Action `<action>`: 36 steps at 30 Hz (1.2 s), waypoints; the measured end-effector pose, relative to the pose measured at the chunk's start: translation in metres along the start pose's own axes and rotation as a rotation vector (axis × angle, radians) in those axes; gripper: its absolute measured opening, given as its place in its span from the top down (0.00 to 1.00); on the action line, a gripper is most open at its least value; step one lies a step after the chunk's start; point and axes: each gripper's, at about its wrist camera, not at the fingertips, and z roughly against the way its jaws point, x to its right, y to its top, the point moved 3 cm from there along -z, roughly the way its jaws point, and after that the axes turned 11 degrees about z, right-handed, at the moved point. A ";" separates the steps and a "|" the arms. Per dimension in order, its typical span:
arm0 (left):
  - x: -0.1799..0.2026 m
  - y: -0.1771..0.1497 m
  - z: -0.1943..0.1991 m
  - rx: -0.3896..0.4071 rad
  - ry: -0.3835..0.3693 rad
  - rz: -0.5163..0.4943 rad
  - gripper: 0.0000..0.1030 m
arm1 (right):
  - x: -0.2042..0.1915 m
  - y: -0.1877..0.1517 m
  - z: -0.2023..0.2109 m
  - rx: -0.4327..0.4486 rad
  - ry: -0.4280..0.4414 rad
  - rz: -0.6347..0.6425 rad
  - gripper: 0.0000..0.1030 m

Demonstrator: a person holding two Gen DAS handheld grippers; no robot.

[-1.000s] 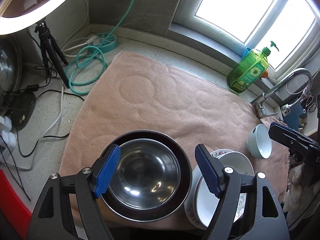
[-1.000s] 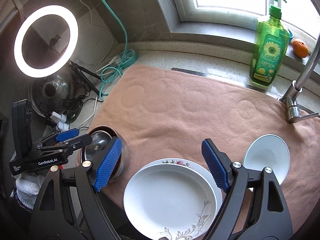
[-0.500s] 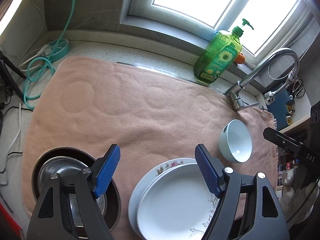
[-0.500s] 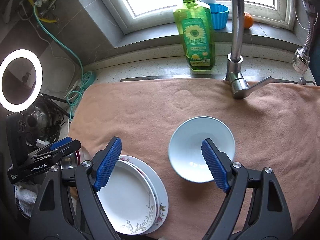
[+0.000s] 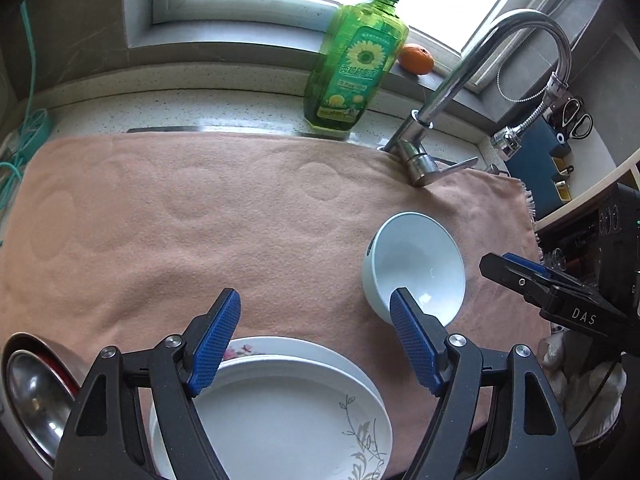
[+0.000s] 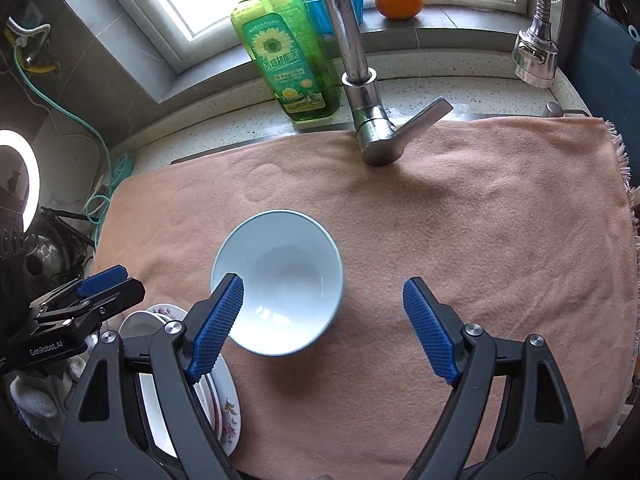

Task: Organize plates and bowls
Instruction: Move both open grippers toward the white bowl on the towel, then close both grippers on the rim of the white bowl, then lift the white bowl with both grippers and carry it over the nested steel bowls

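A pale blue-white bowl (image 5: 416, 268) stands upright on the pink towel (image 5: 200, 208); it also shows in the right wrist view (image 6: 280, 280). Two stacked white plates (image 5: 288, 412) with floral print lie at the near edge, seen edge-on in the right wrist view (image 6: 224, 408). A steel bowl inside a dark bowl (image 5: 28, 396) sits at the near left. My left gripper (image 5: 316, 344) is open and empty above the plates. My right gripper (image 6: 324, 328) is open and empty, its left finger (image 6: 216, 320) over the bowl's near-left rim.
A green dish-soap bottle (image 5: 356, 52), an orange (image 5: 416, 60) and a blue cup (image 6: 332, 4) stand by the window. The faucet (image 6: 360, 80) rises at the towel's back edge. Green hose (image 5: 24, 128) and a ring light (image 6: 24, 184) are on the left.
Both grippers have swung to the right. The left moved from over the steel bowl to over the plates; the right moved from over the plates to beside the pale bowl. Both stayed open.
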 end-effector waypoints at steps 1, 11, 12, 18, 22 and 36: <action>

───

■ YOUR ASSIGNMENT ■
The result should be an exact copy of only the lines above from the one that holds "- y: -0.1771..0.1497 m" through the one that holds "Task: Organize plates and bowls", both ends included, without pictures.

■ FINISHED EXERCISE ■
  - y: -0.1771..0.1497 m
  - z: -0.1943..0.1991 m
  - rx: -0.3896..0.4071 rad
  - ry: -0.3835..0.3693 rad
  - rz: -0.5163..0.4943 rad
  - gripper: 0.0000..0.1030 m
arm1 (right):
  - x: -0.2042..0.1915 m
  - y: -0.1877..0.1517 m
  - z: -0.2023..0.2109 m
  - rx: -0.4327..0.4486 rad
  - ry: -0.4280..0.4414 rad
  - rz: -0.6347..0.6425 rad
  - gripper: 0.0000..0.1030 m

Demonstrator: a person holding two Gen DAS handheld grippers; no robot.

[-1.000s] 
[-1.000s] 
[-0.500s] 
[-0.500s] 
[+0.000s] 
[+0.000s] 

Task: Organize plates and bowls

The output requires no further additions.